×
INTELLIGENT WORK FORUMS
FOR COMPUTER PROFESSIONALS

Contact US

Log In

Come Join Us!

Are you a
Computer / IT professional?
Join Tek-Tips Forums!
  • Talk With Other Members
  • Be Notified Of Responses
    To Your Posts
  • Keyword Search
  • One-Click Access To Your
    Favorite Forums
  • Automated Signatures
    On Your Posts
  • Best Of All, It's Free!

*Tek-Tips's functionality depends on members receiving e-mail. By joining you are opting in to receive e-mail.

Posting Guidelines

Promoting, selling, recruiting, coursework and thesis posting is forbidden.

Students Click Here

Pulling specific information from a huge file

Pulling specific information from a huge file

Pulling specific information from a huge file

(OP)
Here is my situation

I am pulling down an XML page to a text file, I need to be able to get certain information from this text file.  I dont know if my brain has quit working but I am stuck.
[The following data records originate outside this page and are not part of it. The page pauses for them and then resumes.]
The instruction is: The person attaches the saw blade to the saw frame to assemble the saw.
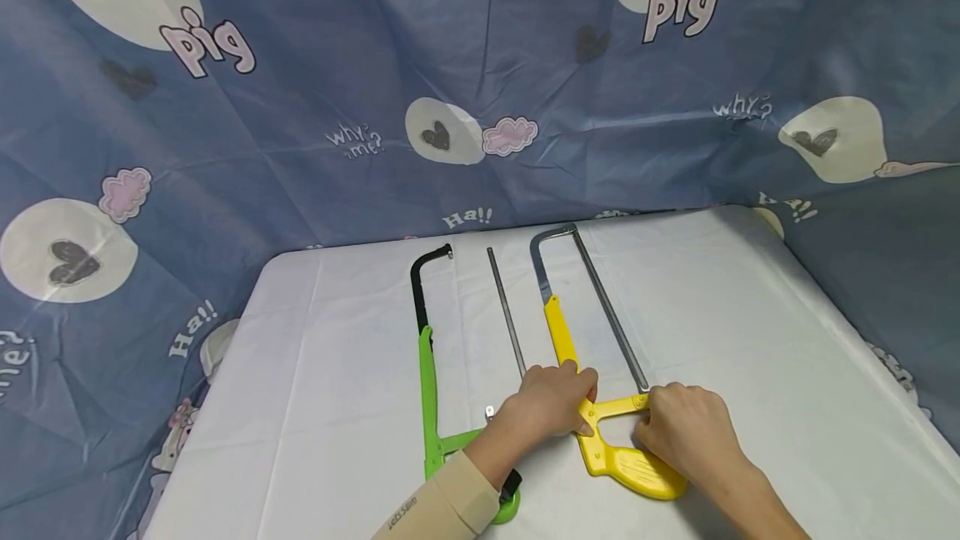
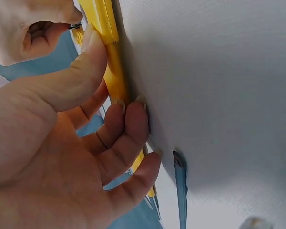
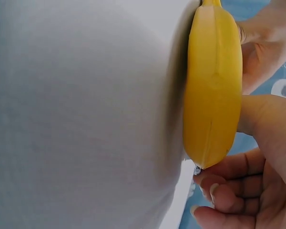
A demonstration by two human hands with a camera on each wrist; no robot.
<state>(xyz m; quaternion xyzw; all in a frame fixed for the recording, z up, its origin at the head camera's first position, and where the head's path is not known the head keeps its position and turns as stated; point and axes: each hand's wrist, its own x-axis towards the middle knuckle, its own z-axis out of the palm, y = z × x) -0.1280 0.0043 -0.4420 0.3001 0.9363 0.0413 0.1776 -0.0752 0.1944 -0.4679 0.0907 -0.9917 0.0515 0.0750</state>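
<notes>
A yellow hacksaw [image 1: 561, 332] lies on the white table, its grey metal bow pointing away and a blade [image 1: 609, 307] spanning its right side. My left hand [image 1: 551, 400] holds the yellow frame near the handle, thumb on one side and curled fingers on the other. At the near end of the blade, my right hand [image 1: 690, 427] pinches a small metal part at the tip of the yellow cross-arm; the fingers mostly hide it. In the right wrist view the yellow handle [image 3: 213, 86] stands out beside the right thumb.
Left of the yellow saw lies a green hacksaw [image 1: 428, 390] with a black bow and no blade fitted, partly covered by my left forearm. A loose blade [image 1: 506, 307] rests between the two saws. Printed blue cloth [image 1: 487, 40] hangs behind the white table [image 1: 352, 340].
</notes>
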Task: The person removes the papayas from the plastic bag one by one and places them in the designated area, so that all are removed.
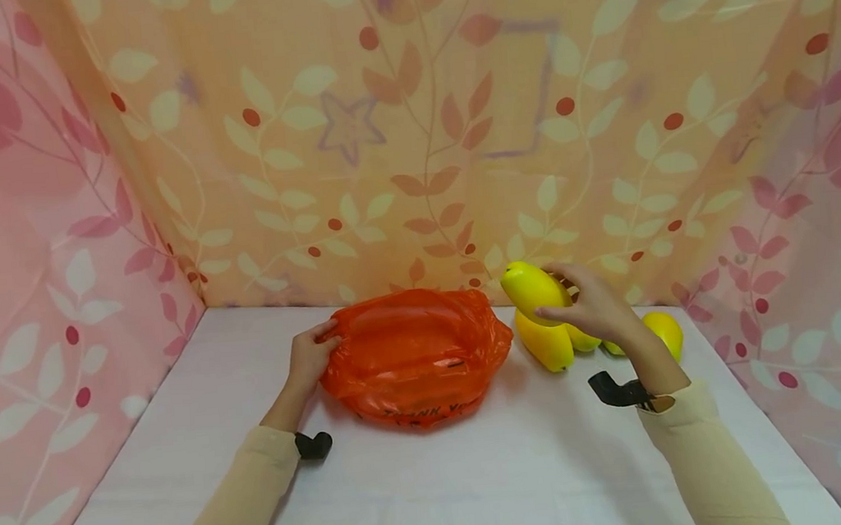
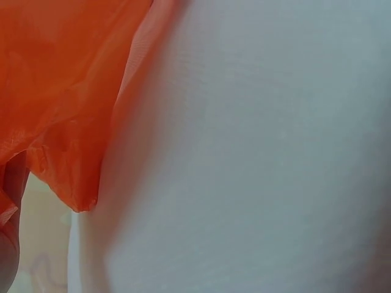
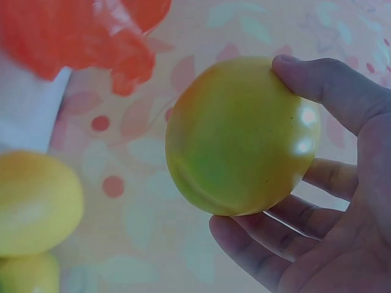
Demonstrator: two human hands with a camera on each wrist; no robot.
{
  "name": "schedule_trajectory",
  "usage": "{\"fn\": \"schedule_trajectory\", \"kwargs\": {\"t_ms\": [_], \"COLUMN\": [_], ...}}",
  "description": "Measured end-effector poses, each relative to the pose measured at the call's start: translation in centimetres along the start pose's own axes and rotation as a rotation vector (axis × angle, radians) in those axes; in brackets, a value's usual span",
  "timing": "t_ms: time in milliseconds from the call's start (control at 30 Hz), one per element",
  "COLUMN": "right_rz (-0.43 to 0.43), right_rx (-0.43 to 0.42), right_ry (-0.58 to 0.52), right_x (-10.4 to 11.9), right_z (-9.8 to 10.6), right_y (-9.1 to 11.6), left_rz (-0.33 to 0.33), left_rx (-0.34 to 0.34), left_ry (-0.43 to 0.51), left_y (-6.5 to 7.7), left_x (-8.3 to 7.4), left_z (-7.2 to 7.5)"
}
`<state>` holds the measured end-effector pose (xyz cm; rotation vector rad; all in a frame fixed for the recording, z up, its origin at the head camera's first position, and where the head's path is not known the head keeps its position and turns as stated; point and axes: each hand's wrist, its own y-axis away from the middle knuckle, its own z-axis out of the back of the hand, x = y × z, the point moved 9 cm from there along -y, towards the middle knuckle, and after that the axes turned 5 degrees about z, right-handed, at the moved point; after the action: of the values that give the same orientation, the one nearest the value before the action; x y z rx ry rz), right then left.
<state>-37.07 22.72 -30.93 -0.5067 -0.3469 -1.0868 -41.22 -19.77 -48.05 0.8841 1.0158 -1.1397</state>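
An orange plastic bag [image 1: 412,341] with dark printed lettering lies on the table, puffed out. My left hand [image 1: 312,355] holds the bag's left edge; in the left wrist view only a bit of the hand [image 2: 8,256] shows beside the orange plastic [image 2: 61,91]. Right of the bag, my right hand [image 1: 597,302] grips a yellow mango [image 1: 530,288], raised above the other fruit. The right wrist view shows this mango [image 3: 238,140] between thumb and fingertips, greenish on one side. What the bag holds cannot be made out.
Beneath the raised fruit lies a yellow mango [image 1: 545,343], with another mango [image 1: 582,338] beside it. Farther right, partly behind the right forearm, is one more yellow mango [image 1: 665,332]. Leaf-patterned cloth [image 1: 410,131] closes off the white table's [image 1: 446,491] back and sides.
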Motion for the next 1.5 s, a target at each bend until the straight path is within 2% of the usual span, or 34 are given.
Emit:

The XML file comes down as one huge long line, no new lines no nothing.

This is a sniplet of this large line:

<?xml version="1.0"  encoding="ISO-8859-1"?><!DOCTYPE masterController SYSTEM "/masterController.dtd"><masterController hostName="ccm-vns1" numLocals="1"><localController hostName="ccm-vns1" numChains="16"><chain chainID="19-2" broadcasting="yes" streamwidth="3645"><TRANSMITTER NumChildren="10" NumPending="0" MaxChildren="26" NumFailures="0" NodeId="123.654.987.177:80"><PLAYER NumChildren="0" NumPending="0" MaxChildren="52" NumFailures="1" NodeId="123.456.789.65-172.16.5.72:8026 (behind firewall)"></PLAYER><REPEATER NumChildren="0" NumPending="0" MaxChildren="54" NumFailures="0" NodeId="256.194.240.119:8005"></REPEATER>


Basically this is the same informaiton along the entire document.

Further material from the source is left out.